Media Watch 2 July 2014
The charred body of Muhammad Abu Khudair — a 16-year-old from the Palestinian neighborhood of Shuafat in occupied East Jerusalem — was found early this morning shortly after his family reported that he was kidnapped.
Since news broke that his murder was likely a “revenge killing” for the three Israeli teens slain in the West Bank more than two weeks ago, mainstream media outlets are struggling to whitewash the incitement coming from the highest levels of the Israeli government and the race riots that preceded Abu Khudair’s suspected lynching.
Prior to the kidnapping, hundreds of Israelis rioted in Jerusalem, chanting “death to the Arabs” while assaulting Palestinians in what have been labeled “lynch mobs.”
This came on the heels of direct incitement from Israeli government officials and politicians, who have been calling for revenge following the discovery on Monday of the bodies of the three Israeli teens.
Israeli Prime Minister Benjamin Netanyahu vowed “revenge” on behalf of “the entire Jewish people” against the “human animals” who killed the teens, adding with no evidence that “Hamas is responsible, Hamas will pay.”
On the more extreme end, former Israeli lawmaker Michael Ben-Ari released a video statement imploring Israel to “transfer the pain to the cruel enemy” by transforming “Ramadan into a month of darkness.” These sentiments were echoed by the Israeli public on social media, where calls for genocide against Palestinians are common.
Already, the murder of Abu Khudair is being celebrated, with some Israelis calling for more lynchings.
Burying the story
The New York Times, which had completely ignored this incitement, was forced to acknowledge Israeli race riots in the wake of Abu Khudair’s murder. Still, the Times’ Jerusalem bureau chief Jodi Rudoren and co-author Isabel Kershner made sure to bury the story, waiting until the nineteenth paragraph to mention violent protests.
Offering few details, Rudoren and Kershner write:
As the funerals [of three slain Israeli teens] were underway, hundreds of extreme-right protesters gathered in Jerusalem demanding that the government avenge the deaths. Chanting “Death to Arabs,” they tried to attack Arab passers-by who had to be extricated by the police. More than 40 protesters were arrested.

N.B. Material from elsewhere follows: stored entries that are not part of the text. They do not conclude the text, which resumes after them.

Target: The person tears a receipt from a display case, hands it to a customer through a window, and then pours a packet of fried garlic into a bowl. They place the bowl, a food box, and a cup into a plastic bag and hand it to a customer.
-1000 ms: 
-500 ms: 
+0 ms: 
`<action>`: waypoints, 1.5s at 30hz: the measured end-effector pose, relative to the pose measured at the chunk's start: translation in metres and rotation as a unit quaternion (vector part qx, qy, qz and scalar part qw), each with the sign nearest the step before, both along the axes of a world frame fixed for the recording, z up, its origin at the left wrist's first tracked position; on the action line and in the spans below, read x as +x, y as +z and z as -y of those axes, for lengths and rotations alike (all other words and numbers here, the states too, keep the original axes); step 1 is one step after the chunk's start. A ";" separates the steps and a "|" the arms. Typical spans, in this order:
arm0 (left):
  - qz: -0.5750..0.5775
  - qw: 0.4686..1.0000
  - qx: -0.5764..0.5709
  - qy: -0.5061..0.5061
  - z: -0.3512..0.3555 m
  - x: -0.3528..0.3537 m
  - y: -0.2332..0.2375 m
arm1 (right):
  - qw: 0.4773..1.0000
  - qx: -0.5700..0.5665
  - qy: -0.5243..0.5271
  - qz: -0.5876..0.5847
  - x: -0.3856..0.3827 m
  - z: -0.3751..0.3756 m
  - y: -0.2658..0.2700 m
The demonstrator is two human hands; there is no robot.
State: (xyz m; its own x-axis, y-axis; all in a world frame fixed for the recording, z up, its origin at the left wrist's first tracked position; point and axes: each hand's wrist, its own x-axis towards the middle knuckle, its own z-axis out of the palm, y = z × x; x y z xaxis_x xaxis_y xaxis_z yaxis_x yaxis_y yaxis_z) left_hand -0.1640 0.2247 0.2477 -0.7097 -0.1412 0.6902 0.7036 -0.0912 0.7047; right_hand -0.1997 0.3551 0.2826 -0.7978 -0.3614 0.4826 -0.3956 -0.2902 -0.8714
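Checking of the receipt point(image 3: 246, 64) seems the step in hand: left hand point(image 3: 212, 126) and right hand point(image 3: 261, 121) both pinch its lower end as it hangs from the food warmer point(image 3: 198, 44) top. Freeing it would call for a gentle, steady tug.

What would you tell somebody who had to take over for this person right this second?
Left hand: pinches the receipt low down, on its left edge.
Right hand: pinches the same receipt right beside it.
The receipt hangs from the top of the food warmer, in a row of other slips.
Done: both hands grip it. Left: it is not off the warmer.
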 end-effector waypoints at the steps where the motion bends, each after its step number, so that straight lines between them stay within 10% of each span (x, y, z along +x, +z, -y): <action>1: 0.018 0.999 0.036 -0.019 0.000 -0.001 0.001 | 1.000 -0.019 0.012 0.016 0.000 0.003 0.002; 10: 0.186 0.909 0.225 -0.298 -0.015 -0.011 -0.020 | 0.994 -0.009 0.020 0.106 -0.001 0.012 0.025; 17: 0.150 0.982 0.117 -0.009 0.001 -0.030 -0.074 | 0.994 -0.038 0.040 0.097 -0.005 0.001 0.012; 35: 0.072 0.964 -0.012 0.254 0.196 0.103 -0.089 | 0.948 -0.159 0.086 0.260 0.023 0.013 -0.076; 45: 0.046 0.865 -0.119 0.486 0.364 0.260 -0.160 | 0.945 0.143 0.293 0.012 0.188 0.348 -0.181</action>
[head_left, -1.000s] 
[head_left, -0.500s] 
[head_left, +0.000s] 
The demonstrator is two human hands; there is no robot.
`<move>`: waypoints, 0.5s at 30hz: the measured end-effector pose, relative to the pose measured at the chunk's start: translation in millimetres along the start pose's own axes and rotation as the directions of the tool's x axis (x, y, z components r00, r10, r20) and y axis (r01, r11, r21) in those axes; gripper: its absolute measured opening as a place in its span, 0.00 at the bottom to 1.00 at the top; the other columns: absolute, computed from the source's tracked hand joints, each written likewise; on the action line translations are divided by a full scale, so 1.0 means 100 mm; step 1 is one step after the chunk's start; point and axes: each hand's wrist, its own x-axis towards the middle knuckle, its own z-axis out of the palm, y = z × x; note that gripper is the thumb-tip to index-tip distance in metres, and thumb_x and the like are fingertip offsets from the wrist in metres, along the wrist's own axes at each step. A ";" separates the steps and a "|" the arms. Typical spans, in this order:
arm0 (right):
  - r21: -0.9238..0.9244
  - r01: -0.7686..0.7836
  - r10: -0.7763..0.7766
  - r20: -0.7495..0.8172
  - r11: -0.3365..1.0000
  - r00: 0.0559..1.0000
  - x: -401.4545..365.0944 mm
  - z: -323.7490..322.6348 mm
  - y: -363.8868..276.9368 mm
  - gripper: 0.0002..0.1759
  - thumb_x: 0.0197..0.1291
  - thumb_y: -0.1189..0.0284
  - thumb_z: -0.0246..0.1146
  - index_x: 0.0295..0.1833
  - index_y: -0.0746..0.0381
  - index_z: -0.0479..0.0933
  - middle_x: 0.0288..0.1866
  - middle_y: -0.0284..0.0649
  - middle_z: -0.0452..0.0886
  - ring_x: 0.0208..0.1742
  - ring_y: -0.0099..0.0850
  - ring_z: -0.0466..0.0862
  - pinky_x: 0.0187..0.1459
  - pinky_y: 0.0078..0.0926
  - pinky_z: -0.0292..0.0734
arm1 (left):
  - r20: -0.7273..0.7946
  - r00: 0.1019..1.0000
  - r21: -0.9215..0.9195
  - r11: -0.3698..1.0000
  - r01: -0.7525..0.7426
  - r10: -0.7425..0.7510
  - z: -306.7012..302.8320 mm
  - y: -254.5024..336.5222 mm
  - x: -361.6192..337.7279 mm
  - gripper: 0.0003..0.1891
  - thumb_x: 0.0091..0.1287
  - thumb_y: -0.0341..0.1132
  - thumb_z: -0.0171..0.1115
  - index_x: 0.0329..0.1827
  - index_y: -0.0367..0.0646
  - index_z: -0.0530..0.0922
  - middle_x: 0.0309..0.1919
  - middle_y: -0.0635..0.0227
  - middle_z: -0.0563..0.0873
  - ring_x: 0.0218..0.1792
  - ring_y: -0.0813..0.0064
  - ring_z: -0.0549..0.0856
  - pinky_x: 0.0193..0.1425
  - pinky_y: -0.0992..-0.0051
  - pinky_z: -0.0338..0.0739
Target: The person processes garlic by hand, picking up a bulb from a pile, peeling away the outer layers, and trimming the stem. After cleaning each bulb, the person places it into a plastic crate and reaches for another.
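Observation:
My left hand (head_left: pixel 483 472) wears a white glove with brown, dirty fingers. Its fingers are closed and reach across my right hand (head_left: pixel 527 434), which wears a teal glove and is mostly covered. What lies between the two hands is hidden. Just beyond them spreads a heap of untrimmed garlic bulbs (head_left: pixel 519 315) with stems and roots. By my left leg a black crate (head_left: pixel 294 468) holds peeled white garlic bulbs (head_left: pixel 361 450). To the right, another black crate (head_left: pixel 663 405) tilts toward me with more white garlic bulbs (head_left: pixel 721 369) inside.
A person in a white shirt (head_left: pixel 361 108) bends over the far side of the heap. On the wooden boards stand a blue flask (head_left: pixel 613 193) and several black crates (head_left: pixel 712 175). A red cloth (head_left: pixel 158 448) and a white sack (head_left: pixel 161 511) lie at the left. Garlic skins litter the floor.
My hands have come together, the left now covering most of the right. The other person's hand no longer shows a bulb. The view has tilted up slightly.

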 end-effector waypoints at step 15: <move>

There’s no mention of the roving gangs of Israeli youth asking dark-skinned people on the streets of Jerusalem for the time to determine, based on their accent, whether they are Arab, or the Israeli mobs storming restaurants like McDonalds looking for Palestinian workers to attack.
Instead the article focuses on quoting Israeli government officials condemning the murder and promising to carry out a full investigation.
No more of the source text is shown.